Problem to solve: A line counts if it contains the word "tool" at least once. State how many such lines the records contain, giving the number alone.

Dataset records
· · · ·
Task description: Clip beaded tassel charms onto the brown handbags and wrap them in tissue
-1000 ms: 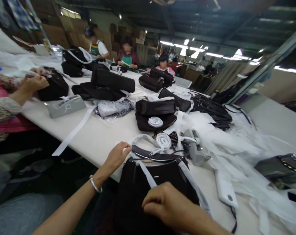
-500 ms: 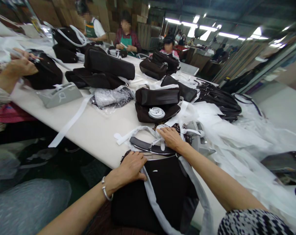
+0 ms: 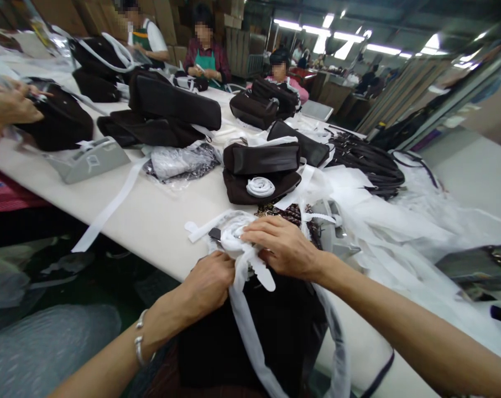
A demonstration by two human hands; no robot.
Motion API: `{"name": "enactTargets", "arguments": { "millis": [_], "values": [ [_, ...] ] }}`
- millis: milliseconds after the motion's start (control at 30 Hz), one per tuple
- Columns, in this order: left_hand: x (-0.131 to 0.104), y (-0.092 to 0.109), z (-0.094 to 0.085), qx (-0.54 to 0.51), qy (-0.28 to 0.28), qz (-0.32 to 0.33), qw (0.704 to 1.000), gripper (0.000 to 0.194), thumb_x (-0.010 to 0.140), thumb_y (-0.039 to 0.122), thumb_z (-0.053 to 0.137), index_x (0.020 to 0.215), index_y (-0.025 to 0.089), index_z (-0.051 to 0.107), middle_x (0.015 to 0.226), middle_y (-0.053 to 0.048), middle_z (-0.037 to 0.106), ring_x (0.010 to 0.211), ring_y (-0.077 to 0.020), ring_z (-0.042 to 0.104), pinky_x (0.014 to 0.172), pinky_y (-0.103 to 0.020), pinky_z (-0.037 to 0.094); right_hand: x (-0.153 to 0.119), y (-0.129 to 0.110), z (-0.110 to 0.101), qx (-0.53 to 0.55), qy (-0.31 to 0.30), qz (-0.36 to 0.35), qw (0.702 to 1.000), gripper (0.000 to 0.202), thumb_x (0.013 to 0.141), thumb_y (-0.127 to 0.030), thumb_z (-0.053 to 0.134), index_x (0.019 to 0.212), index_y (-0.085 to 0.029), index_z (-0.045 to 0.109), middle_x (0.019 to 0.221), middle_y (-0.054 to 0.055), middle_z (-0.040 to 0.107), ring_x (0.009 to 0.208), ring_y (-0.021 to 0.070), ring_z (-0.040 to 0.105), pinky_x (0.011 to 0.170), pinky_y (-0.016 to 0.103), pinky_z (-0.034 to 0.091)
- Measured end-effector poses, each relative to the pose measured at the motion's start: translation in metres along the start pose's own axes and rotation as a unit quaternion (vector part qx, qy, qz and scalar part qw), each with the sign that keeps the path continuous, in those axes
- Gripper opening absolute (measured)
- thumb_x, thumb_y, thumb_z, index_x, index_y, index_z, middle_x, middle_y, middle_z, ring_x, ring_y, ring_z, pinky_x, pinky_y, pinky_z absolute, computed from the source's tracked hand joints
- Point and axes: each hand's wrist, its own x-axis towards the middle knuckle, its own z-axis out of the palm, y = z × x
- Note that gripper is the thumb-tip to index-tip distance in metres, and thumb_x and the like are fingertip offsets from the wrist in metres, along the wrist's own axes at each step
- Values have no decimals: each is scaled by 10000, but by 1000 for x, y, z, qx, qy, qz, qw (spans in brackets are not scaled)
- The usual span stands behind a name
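Observation:
A black handbag [image 3: 283, 326] lies in front of me at the table edge, its handles [image 3: 250, 337] wrapped in white tissue. My left hand [image 3: 211, 279] is closed at the bag's top left edge, fingertips tucked out of sight. Over the bag's mouth, my right hand [image 3: 286, 246] grips a coiled strap [image 3: 230, 235] wrapped in white, its fingers on the coil's right side. A white strip end [image 3: 264, 272] hangs below that coil. The zip opening is mostly hidden under the hands and the coil.
Another black bag [image 3: 261, 160] with a white-wrapped coil [image 3: 260, 187] stands ahead. White paper strips [image 3: 379, 221] and black straps [image 3: 364, 160] heap up at right. A grey tape dispenser [image 3: 88, 160] sits left, near a co-worker's hand [image 3: 14, 105]. Other people work across the table.
The wrapped coil has been lifted and brought left over the bag's mouth by my right hand. My left hand has gone from lying on the bag to closed at its edge.

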Motion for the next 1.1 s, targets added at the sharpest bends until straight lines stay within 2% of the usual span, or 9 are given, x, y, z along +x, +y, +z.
{"name": "enactTargets", "arguments": {
  "millis": [100,233,333,533,633,733,900,1033,1100],
  "values": [
    [-14,5,-6,29,1,-2,1000,163,893,203,496,898,169,655,848,-77,650,813,-214,596,749,-337,474,1,3,4,167,-61,117,977,286,841,-232,597,1120,-184,639,1044,43,688,954,193,615,869,318,465],
    [-19,13,-19,31,34,26,999,152,928,311,525,896,194,617,832,-38,642,761,-194,582,684,-316,432,-4,29,6,378,-197,274,862,354,836,-461,612,969,-136,653,792,-11,638,676,123,559,610,218,434],
    [-15,21,-26,35,66,60,995,136,932,279,527,847,188,583,802,-31,621,727,-187,554,642,-314,392,-4,45,6,418,-304,310,798,373,781,-483,667,862,-119,659,700,-23,596,607,102,504,556,202,393],
    [-11,23,-30,35,86,89,992,90,911,246,564,848,181,573,787,-21,614,699,-184,539,617,-307,361,9,36,-9,402,-233,223,857,307,750,-333,730,986,-143,685,878,-2,658,803,136,575,734,219,430],
    [-11,19,-32,48,97,97,989,109,912,257,569,836,180,580,771,-17,611,668,-174,534,597,-296,352,11,23,-21,479,-107,243,837,431,754,-351,741,1126,-157,641,985,18,655,861,140,588,777,235,446],
    [-13,17,-33,63,130,127,981,100,920,261,563,870,180,593,754,-8,605,646,-167,527,584,-295,348,2,15,-19,530,-63,269,802,457,747,-368,760,1127,-152,631,1005,35,655,896,154,593,806,260,461],
    [-16,23,-33,47,150,165,974,103,920,268,569,912,170,600,726,0,587,628,-157,521,572,-292,347,-14,15,1,623,-143,340,690,465,784,-511,689,1033,-126,615,889,48,642,780,164,610,675,274,489],
    [-14,35,-45,30,125,169,977,99,925,245,554,868,170,586,703,5,560,590,-152,482,532,-296,315,-10,24,1,579,-275,262,721,430,712,-332,793,1037,-144,582,868,-14,607,787,117,562,704,214,450],
    [-13,42,-52,16,113,174,978,104,924,247,552,852,175,576,701,8,553,583,-152,470,524,-302,306,-7,29,-2,564,-373,223,702,468,670,-253,816,1052,-140,570,879,-22,604,804,116,560,731,213,449]
  ]
}}
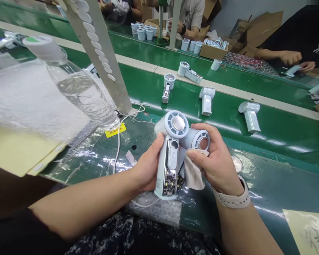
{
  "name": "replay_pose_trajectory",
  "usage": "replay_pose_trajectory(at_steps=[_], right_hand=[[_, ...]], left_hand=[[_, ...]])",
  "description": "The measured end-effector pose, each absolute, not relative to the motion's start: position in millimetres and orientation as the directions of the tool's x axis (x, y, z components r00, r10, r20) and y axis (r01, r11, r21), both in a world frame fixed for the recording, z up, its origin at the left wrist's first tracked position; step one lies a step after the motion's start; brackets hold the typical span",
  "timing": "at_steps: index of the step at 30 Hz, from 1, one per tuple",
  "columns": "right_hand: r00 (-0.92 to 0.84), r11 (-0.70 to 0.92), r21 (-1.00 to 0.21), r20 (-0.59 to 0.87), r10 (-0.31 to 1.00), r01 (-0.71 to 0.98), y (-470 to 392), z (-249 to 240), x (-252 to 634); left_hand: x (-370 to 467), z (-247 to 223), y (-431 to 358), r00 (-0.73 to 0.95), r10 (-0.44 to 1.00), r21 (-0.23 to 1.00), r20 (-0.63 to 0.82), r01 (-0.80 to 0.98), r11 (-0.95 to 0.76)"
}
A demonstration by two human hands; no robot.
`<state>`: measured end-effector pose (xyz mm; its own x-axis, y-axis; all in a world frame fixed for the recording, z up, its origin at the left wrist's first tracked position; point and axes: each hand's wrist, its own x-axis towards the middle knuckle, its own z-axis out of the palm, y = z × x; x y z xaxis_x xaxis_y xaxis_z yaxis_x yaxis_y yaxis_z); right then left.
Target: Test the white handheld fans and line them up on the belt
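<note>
My left hand point(149, 164) is wrapped round the handle of a pale blue handheld fan point(161, 170). That fan stands nearly upright, its round grille facing me and a circuit board showing in the open front of the handle. In my right hand point(222, 161), thumb and fingers close on a beige cloth point(195, 175) and round the head of a second handheld fan point(192, 136). The cloth hangs down beside the second fan's handle, which is mostly hidden behind the first fan and the cloth. The two fans are side by side over the bench.
Several handheld fans point(206, 101) lie on the green conveyor belt point(225, 117) ahead. At left, a tilted water bottle point(82, 92) stands near a metal post point(101, 53) and a white cable point(118, 141). Co-workers' hands point(291, 57) and a cardboard box point(214, 51) are across the belt.
</note>
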<state>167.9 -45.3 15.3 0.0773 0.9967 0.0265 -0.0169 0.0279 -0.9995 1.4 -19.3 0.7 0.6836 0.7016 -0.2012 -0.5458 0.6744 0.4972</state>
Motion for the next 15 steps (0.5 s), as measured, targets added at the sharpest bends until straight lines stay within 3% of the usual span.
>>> replay_pose_trajectory(at_steps=[7, 15], right_hand=[[0.108, 0.096, -0.995, 0.091, 0.99, -0.035, -43, 3, 166], [0.255, 0.098, -0.992, 0.074, 0.964, -0.082, -41, -2, 154]], left_hand=[[4, 2, -21, 0.716, 0.672, 0.497, -0.189, -0.521, 0.694], [7, -3, -30, 0.655, 0.685, 0.516, -0.319, -0.486, 0.705]])
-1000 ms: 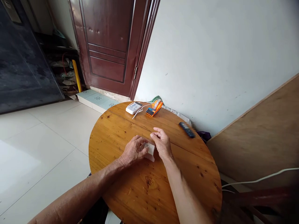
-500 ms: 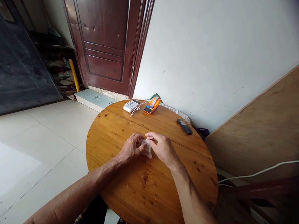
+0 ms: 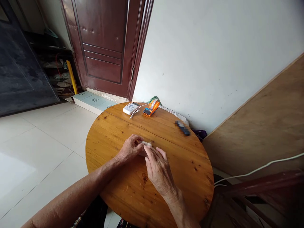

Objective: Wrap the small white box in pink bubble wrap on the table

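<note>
A small white packet (image 3: 146, 144) lies on the round wooden table (image 3: 114, 126), mostly covered by my hands. My left hand (image 3: 130, 148) is closed on its left side, thumb and fingers gripping the edge. From the right, my right hand (image 3: 159, 169) lies over the packet with its fingers stretched out and slightly apart, fingertips at the packet's upper part. The packet's lower part is largely hidden behind my right hand.
At the table's far edge are a white box-shaped device (image 3: 131, 108) with a white cable and an orange tape dispenser (image 3: 151, 108). A dark, blurred object (image 3: 182, 128) lies at the right, near the wall.
My right hand has moved down and turned, its pinched fingers opening out over the packet. My left hand stays on the packet. The whole view has shifted slightly.
</note>
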A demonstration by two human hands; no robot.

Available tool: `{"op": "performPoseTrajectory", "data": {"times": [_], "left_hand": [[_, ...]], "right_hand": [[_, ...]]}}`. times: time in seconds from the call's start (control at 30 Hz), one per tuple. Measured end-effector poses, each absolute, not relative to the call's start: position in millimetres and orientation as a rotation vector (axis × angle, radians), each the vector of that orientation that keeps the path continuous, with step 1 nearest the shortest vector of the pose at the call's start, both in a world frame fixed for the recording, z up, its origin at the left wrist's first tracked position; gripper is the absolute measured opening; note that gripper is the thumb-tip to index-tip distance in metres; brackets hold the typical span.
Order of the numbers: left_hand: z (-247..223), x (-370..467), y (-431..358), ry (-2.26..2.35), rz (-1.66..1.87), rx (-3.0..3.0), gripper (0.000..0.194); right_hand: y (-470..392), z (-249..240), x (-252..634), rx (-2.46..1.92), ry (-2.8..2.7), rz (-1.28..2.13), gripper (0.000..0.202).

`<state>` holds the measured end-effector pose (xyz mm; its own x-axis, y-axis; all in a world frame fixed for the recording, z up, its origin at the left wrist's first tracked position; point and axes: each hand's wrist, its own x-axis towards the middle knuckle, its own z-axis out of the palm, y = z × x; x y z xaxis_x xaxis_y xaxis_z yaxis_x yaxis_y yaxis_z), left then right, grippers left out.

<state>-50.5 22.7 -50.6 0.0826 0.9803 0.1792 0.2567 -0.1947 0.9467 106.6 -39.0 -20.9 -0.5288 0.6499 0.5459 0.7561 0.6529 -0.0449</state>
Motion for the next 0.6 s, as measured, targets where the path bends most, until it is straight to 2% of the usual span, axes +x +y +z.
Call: {"op": "performPoseTrajectory", "data": {"times": [0.2, 0.3, 0.43, 0.6], "left_hand": [[-53.8, -49.6, 25.4, 1.281, 1.186, 1.651, 0.018], [-54.6, -49.8, 25.6, 1.301, 1.211, 1.661, 0.026], [-55.4, -48.9, 25.4, 1.344, 1.204, 1.701, 0.031], [-52.7, -48.0, 23.5, 1.372, 1.186, 1.734, 0.033]], "right_hand": [[-38.2, -17.9, 100.9, -1.115, -2.303, -0.286, 0.045], [-35.4, -18.8, 101.3, -1.1, -2.226, -0.148, 0.039], [-31.9, -26.6, 113.6, -1.167, -1.858, 0.112, 0.02], [-30.0, -35.9, 123.6, -1.224, -1.726, 0.167, 0.016]]}}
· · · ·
Task response: 2